Entente Feignies Aulnoye
- Full name: Entente Feignies Aulnoye Football Club
- Short name: EFAFC
- Founded: 1951; 75 years ago
- Stadium: Complexe Sportif Didier Eloy
- Capacity: 1500 (300 seated)
- Manager: Jean Antunès
- League: National 2 Group C
- 2023–24: National 2 Group D, 8th of 14
- Website: asaulnoye-aymeriesfoot-footeo.footeo.com
| Home colours | Away colours |

= Entente Feignies Aulnoye FC =

French football club

Entente Feignies Aulnoye Football Club is a football club based in Feignies, France. Founded in 1951 as Sporting Club de Feignies, the club plays in the National 2, the fourth tier in the French football league system, after winning promotion in the 2022–23 Championnat National 3 season.

== History ==
Sporting Club de Feignies was founded in 1951.

Feignies had a run of promotions in the first decade of the 21st century. As recently as 1999, they were playing in regional divisions at the ninth tier of French football, rising to the fourth tier of the French leagues, the Championnat de France Amateurs in 2005, where they played one season.

In the summer of 2016 SC Feignies merged with neighbouring side AS Aulnoye-Aymeries, who were relegated from CFA 2 at the end of the 2015–16 season, to form the current club.

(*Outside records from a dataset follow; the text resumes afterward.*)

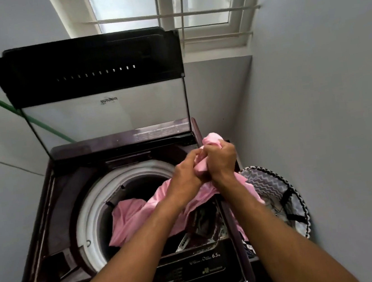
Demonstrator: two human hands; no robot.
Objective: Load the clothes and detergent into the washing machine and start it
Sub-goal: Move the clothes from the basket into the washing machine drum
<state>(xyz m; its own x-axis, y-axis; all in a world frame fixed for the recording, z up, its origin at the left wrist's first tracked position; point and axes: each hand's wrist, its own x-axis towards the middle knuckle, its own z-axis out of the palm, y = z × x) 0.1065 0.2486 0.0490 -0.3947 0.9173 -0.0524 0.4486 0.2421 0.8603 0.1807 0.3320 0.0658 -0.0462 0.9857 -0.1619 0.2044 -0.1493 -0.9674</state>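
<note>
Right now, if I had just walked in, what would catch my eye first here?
Most likely the pink garment, bunched in both hands at centre: the left hand and right hand grip it above the washing machine's open drum, its loose end trailing into the tub. Behind them the machine's raised lid stands tall against the wall, and a zigzag-patterned laundry basket sits to the machine's right.
</note>
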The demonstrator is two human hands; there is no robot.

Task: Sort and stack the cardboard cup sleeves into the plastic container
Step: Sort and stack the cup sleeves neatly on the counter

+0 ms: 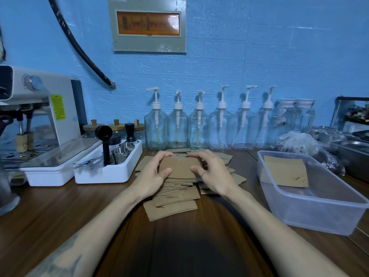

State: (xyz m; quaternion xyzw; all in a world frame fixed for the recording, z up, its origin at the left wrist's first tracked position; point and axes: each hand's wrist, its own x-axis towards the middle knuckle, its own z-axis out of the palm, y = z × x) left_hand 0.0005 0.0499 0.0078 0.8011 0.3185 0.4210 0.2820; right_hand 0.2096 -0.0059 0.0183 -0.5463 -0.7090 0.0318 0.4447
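Observation:
A loose heap of flat brown cardboard cup sleeves point(173, 204) lies on the wooden counter in front of me. Both hands hold a small stack of sleeves point(180, 167) on top of the heap. My left hand point(154, 173) grips its left end, fingers curled over the far edge and thumb on top. My right hand point(211, 172) grips the right end the same way. To the right stands a clear plastic container point(311, 214) with a few sleeves point(286, 170) lying flat in its far end.
A white tray point(103, 173) with a tamper, steel cups and tools sits left of the heap, next to an espresso machine point(40, 120). Several pump bottles point(177, 126) line the blue wall. Plastic bags point(299, 142) and a metal tray point(351, 150) crowd the far right.

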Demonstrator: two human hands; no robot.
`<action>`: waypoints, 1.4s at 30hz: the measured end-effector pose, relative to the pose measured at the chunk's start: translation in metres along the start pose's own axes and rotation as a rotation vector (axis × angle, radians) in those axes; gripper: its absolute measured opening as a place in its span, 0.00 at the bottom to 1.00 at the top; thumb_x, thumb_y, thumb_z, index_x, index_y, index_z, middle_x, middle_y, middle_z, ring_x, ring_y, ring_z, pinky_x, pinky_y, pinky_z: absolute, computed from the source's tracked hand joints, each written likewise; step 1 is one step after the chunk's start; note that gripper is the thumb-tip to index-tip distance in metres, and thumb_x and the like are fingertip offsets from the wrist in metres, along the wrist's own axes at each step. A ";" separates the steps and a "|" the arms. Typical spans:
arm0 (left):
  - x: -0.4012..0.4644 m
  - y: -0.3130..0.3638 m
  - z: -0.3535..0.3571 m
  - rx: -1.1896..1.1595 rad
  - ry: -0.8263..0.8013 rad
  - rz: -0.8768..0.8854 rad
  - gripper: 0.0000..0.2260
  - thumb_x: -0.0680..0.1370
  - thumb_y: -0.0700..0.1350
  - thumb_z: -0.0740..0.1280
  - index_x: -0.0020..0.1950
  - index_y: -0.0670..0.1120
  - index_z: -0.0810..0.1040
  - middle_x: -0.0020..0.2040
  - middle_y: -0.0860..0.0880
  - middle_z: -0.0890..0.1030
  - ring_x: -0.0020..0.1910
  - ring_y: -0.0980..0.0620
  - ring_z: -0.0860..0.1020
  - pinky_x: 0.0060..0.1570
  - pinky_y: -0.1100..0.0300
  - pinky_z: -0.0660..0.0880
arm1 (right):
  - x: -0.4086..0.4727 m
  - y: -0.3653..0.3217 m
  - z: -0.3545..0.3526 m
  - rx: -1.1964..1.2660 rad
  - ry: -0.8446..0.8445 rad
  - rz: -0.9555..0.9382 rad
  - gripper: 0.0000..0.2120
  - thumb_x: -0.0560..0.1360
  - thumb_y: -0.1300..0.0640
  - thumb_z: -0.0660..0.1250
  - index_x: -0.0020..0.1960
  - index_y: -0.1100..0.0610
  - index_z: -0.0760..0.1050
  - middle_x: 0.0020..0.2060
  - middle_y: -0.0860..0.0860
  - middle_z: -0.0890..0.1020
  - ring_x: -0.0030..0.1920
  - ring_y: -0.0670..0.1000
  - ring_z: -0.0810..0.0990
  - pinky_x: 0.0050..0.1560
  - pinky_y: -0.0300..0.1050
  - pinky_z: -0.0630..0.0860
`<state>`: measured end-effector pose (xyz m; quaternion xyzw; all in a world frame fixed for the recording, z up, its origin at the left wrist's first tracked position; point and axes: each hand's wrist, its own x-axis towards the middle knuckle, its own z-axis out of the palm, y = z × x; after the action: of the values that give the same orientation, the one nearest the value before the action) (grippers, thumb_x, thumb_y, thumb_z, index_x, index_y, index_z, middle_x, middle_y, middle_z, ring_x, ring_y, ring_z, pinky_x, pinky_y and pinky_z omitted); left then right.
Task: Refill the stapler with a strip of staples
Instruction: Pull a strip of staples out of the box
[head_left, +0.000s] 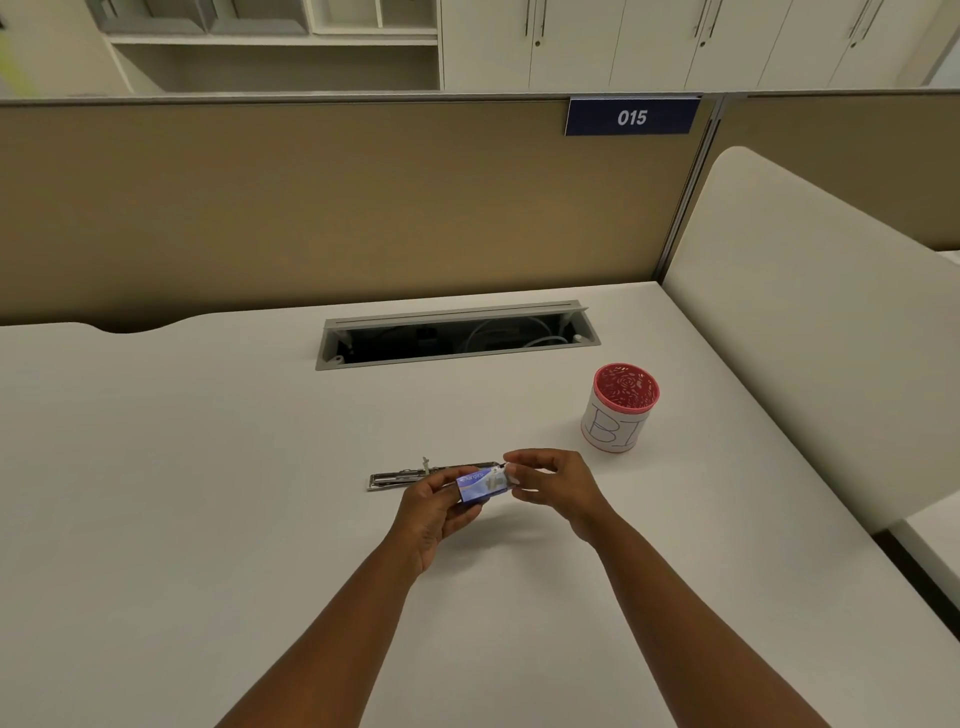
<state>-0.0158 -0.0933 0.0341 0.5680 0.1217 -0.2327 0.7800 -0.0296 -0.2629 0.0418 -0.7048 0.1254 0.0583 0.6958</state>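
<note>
Left grip (434, 512) holds small blue cardboard staple box (481, 484) above white tabletop (208, 467); right grip (553, 486) pinches its right end. Open silver metal stapler (415, 475) lies flat just behind grips. Red-rimmed paper-wrapped cup (619, 408) stands behind-right; grey cable hatch (457, 335) further behind.

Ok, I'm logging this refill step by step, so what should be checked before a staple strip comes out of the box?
1. Staple box held: ok, left hand grips it.
2. Right hand at the box's end: ok, fingertips touch it.
3. Box open: cannot tell, the end is hidden.
4. Stapler lying opened on the desk: ok, its metal channel shows.
5. Channel empty: cannot tell.
6. Pen holder clear of the hands: ok.
</note>
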 end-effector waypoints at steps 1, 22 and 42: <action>0.000 0.000 0.000 0.009 0.008 0.003 0.08 0.75 0.33 0.64 0.48 0.42 0.80 0.43 0.45 0.83 0.33 0.53 0.84 0.33 0.65 0.81 | -0.001 -0.001 0.000 -0.025 -0.002 0.003 0.09 0.68 0.61 0.73 0.48 0.57 0.81 0.43 0.54 0.82 0.42 0.51 0.82 0.40 0.38 0.82; -0.001 -0.006 0.010 0.010 0.055 0.056 0.08 0.75 0.35 0.64 0.42 0.46 0.80 0.43 0.45 0.83 0.41 0.49 0.81 0.33 0.66 0.81 | -0.007 -0.006 0.025 -0.788 0.341 -0.067 0.09 0.72 0.57 0.65 0.46 0.61 0.82 0.43 0.59 0.85 0.39 0.54 0.78 0.31 0.36 0.64; 0.000 -0.006 0.018 0.035 0.063 0.038 0.07 0.75 0.35 0.65 0.46 0.43 0.81 0.44 0.44 0.82 0.40 0.50 0.82 0.32 0.67 0.80 | -0.004 -0.013 0.019 -0.263 0.211 0.286 0.12 0.75 0.64 0.60 0.54 0.70 0.75 0.44 0.60 0.77 0.41 0.55 0.78 0.52 0.53 0.80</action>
<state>-0.0202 -0.1119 0.0349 0.5909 0.1314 -0.2019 0.7699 -0.0284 -0.2439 0.0548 -0.7669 0.2874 0.0982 0.5653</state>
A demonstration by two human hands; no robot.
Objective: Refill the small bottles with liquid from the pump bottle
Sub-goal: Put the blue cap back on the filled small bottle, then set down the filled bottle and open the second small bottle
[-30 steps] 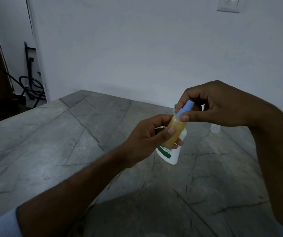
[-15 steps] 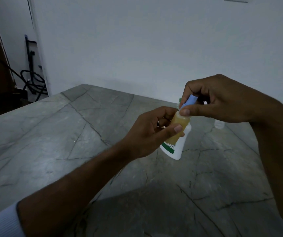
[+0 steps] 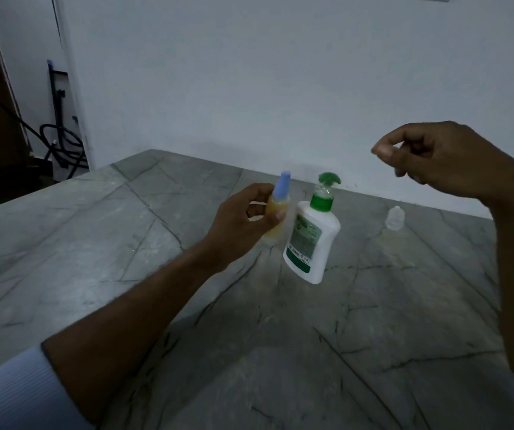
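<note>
My left hand grips a small bottle filled with yellow liquid, its blue cap on top. It is held just left of the white pump bottle with a green pump head, which stands on the grey stone table. My right hand hovers in the air to the upper right, fingers curled, thumb against forefinger, with nothing visible in it. A second small clear bottle stands on the table farther right, beneath my right hand.
A white wall rises behind the table's far edge. At the far left, beyond the table, dark cables and a black stand lean by a doorway.
My right hand let go of the blue cap and moved up and to the right. My left hand carried the small bottle leftward, uncovering the pump bottle.
</note>
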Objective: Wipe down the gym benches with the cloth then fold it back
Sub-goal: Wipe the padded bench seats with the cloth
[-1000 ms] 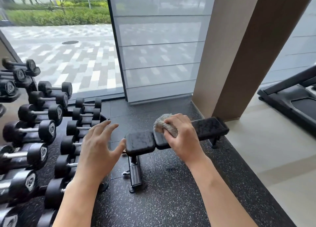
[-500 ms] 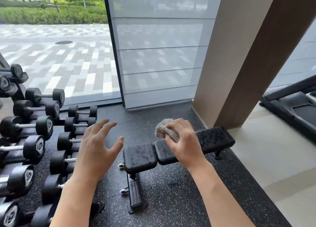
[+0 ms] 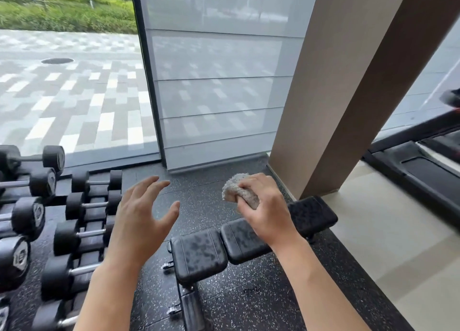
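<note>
Right hand (image 3: 267,212) fingers bunched round cloth (image 3: 239,190) above bench (image 3: 199,253) (far edge near pillar (image 3: 348,81)); left hand (image 3: 139,221) fingers spread, holding nothing, beside dumbbells (image 3: 82,233).

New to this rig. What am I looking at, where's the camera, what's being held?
No robot here: a person's two bare hands, filmed by one wide-angle camera worn on the head, looking forward and down. The right hand grips a bunched grey cloth above a black padded bench that stands on a speckled rubber floor. The left hand is open, fingers spread, holding nothing. Dumbbells sit on a rack to the left, and part of a treadmill shows at right.
</note>
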The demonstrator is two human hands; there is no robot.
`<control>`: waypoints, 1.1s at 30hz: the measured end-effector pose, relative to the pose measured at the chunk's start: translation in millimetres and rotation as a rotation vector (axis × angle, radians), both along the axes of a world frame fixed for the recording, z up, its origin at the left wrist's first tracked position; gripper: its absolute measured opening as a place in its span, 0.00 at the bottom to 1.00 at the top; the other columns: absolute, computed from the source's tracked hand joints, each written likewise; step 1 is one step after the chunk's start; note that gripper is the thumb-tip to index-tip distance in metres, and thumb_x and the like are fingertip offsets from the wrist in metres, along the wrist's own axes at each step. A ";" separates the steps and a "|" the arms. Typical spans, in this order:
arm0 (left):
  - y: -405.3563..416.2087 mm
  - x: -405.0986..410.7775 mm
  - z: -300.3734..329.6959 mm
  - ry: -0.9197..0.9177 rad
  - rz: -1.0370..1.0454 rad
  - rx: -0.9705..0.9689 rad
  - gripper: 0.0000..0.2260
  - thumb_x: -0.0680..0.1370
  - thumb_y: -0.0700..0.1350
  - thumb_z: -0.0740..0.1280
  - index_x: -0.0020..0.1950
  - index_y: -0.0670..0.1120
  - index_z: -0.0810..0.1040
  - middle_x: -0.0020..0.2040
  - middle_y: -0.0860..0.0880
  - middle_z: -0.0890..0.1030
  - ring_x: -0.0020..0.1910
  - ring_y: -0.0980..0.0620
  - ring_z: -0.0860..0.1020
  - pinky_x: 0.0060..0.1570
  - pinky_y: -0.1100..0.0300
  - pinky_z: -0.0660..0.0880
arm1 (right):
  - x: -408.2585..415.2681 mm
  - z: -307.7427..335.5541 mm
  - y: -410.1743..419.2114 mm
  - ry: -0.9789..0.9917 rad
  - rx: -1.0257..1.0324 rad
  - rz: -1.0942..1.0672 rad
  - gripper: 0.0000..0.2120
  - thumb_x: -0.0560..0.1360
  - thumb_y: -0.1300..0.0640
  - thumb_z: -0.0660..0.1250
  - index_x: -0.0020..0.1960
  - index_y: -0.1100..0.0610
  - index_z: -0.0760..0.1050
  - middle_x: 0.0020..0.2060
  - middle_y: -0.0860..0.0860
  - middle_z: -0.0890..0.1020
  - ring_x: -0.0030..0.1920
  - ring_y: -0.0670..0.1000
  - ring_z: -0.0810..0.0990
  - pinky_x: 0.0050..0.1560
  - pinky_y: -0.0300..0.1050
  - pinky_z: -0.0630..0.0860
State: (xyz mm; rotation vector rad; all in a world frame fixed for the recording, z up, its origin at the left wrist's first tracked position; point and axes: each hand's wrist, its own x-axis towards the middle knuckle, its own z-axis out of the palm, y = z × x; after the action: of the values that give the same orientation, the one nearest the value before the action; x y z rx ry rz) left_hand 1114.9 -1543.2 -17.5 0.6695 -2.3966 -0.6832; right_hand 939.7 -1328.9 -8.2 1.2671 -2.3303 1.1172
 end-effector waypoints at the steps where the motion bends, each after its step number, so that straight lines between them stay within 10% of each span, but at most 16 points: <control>1: -4.5 -4.8 -3.2 -0.002 -0.005 0.013 0.22 0.77 0.54 0.75 0.70 0.53 0.78 0.73 0.51 0.75 0.73 0.48 0.69 0.74 0.45 0.66 | -3.7 -0.8 -4.4 0.004 0.005 -0.002 0.11 0.74 0.60 0.75 0.56 0.58 0.81 0.51 0.48 0.80 0.55 0.48 0.76 0.61 0.39 0.74; 33: -89.9 -224.9 -103.0 -0.188 0.242 -0.026 0.27 0.75 0.62 0.65 0.69 0.50 0.80 0.70 0.50 0.77 0.71 0.47 0.73 0.72 0.41 0.70 | -293.6 -126.3 -157.7 -0.164 0.066 0.363 0.11 0.74 0.60 0.75 0.55 0.57 0.81 0.51 0.47 0.79 0.55 0.47 0.76 0.60 0.41 0.73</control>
State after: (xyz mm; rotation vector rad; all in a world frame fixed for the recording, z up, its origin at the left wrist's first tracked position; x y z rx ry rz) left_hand 890.0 -1633.1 -120.6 1.0326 -2.4318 -0.5056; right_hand 646.1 -1486.6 -134.6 1.7362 -2.3270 1.3047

In the round of 64 of the 2021–22 Coupe de France, Feignies Aulnoye met Ligue 1 giants Paris Saint-Germain. The match, played at the Stade du Hainaut in Valenciennes, ended in a 3–0 victory for the Parisians. Four years later, Feignies Aulnoye travelled to Ligue 1 leaders RC Lens in the 2025-26 Coupe de France round of 64, losing 3-1.